You'll often encounter CAPTCHAs while scraping with Scrapy. This will always get you blocked if you don't find a way to bypass them.
In this article, you'll learn the different ways of bypassing CAPTCHAs in Scrapy.
Can you Solve CAPTCHAs with Scrapy?
You can solve CAPTCHAs in Scrapy using three methods. These include using a web scraping API, employing a CAPTCHA resolver, or rotating premium proxies.
A Web scraping API helps you avoid CAPTCHAs and other anti-bot protections completely. You can rotate premium proxies to prevent CAPTCHA services from flagging your IP address. And CAPTCHA resolvers work by passing your request to a dedicated CAPTCHA-solving service or a human.
All these methods help you focus on data extraction without worrying about getting blocked. The next sections show you how to implement each in full detail.
Method #1: Bypass any CAPTCHA with a Web Scraping API
As powerful as Scrapy is for web scraping, it can be blocked by CAPTCHAs or other anti-bot protection. The best way to solve CAPTCHAs and anti-bots is to bypass them with web scraping APIs so they don't show at all.
ZenRows is an all-in-one web scraping API that helps you bypass CAPTCHAs and other anti-bot measures to scrape any web page at scale.
For instance, Scrapy fails to scrape G2, a CAPTCHA-protected website. To try it, copy and paste the following code into your spider file:
# import the required library
import scrapy
class TutorialSpider(scrapy.Spider):
# set the spider name
name = "scraper"
# specify the allowed domains and target URLs
allowed_domains = ["g2.com"]
start_urls = ["https://www.g2.com/products/asana/reviews"]

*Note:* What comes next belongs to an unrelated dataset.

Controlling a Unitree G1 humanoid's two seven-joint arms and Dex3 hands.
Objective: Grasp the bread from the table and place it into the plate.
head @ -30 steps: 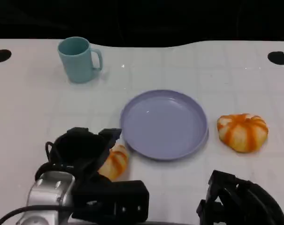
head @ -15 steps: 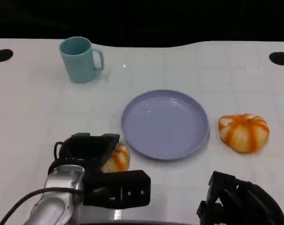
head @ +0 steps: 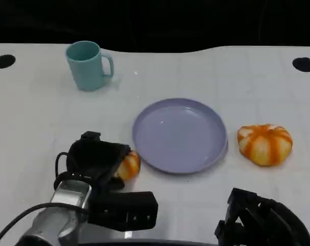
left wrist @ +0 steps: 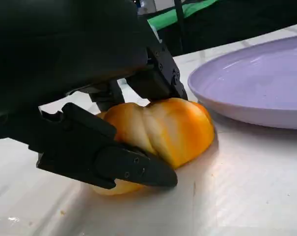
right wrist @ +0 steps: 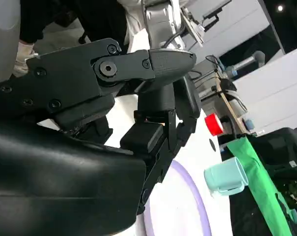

# customize your scrapy request
def start_requests(self):
for url in self.start_urls:
yield scrapy.Request(
url,
callback=self.parse
)
# parse the response HTML
def parse(self, response):
print(response.text)
Now, run the spider with the following command:
scrapy crawl scraper
The code fails with Scrapy's 403 forbidden error, indicating that the target website has blocked your request:
Crawled (403) <GET https://www.g2.com/products/asana/reviews>
That doesn't work. According to the screenshot below, the website uses the Turnstile CAPTCHA.
To bypass Cloudflare CAPTCHA in Scrapy, you'll modify the previous code by integrating ZenRows with your spider.
Sign up on ZenRows to open the request builder. Set the Boost Mode to JS Rendering, select Premium Proxies, and choose the cURL request option.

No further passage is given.